**WHAT TO DO**
Every line in the records below that holds the word "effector" is to be copied.

(Data extracted from a collection)
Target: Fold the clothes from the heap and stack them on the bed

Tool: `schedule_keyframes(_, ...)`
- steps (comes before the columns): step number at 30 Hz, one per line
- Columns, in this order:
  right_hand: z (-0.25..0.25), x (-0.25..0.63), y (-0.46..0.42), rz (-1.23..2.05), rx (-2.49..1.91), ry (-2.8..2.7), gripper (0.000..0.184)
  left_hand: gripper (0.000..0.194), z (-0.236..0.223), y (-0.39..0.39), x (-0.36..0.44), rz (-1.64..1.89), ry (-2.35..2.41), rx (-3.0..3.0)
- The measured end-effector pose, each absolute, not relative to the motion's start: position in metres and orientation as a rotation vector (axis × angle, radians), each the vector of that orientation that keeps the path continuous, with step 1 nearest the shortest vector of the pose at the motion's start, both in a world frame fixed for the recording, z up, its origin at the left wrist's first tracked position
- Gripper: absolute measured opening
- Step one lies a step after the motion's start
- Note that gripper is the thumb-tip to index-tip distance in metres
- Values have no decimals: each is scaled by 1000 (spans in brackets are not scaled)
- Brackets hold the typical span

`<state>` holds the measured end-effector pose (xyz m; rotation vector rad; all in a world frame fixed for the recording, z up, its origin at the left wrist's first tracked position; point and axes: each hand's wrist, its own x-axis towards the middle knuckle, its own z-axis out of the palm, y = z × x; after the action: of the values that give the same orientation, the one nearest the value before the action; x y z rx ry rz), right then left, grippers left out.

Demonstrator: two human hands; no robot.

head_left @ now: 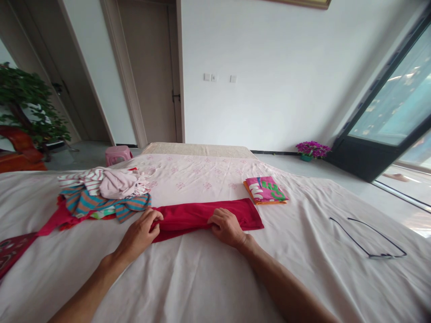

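A red garment (188,216), folded into a long narrow strip, lies across the cloth-covered surface in front of me. At its left end my left hand (147,226) pinches the fabric between thumb and fingers. My right hand (226,227) is closed on the near edge, right of the strip's middle. The exact kind of garment cannot be told. Just beyond its right end sits a folded pink garment (269,189) with green and white print, with an orange layer under it. Close to my left hand rises a heap of loose clothes (111,190), striped and plain.
Black-framed glasses (373,249) lie open on the pale bed sheet (289,269) at the right. A dark red piece of clothing (16,251) spreads at the left edge. Beyond stand a pink stool (118,154) and purple flowers (313,149).
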<state>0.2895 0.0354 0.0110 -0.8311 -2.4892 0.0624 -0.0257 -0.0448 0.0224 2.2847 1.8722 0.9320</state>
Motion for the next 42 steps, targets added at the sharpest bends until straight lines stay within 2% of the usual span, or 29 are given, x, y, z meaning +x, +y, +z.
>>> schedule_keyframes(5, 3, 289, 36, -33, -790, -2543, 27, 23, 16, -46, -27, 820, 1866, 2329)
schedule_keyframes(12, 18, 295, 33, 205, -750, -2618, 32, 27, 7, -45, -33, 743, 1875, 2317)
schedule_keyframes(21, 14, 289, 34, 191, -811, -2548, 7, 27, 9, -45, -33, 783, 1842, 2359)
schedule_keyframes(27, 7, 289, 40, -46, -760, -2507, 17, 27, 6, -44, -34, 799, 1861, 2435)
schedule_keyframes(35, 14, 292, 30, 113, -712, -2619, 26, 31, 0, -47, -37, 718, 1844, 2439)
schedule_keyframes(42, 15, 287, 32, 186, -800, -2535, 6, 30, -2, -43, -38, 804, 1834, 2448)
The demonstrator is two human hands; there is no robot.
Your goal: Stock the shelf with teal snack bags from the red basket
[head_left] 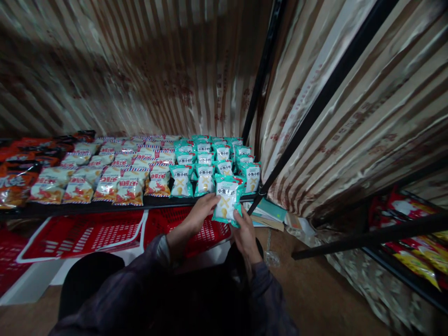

**SOLVED EXERCISE**
- The measured end-effector pose, each absolute, not relative to the motion's start: position in metres and orientation as a rotation vector (axis × angle, radians), each the vector of that orientation that keeps the path continuous, with step 1 nearest the shortest vector of the pose at the motion's start, both in a world frame fixed for the recording, z up, its origin at the left wrist's first tracked position
`<state>` holds the measured end-effector pose (xyz m; rotation vector rad; all in a world frame fixed for the recording, z up, its origin at the left wrist's first tracked position; point and axes: each hand's wrist, its own x-axis towards the middle knuckle, its own z-axis out of the palm, y = z × x; after the action: of the values that give the same orientation, the one nearest the value before the action; x y z rx ry rz), right then left, grippers left out.

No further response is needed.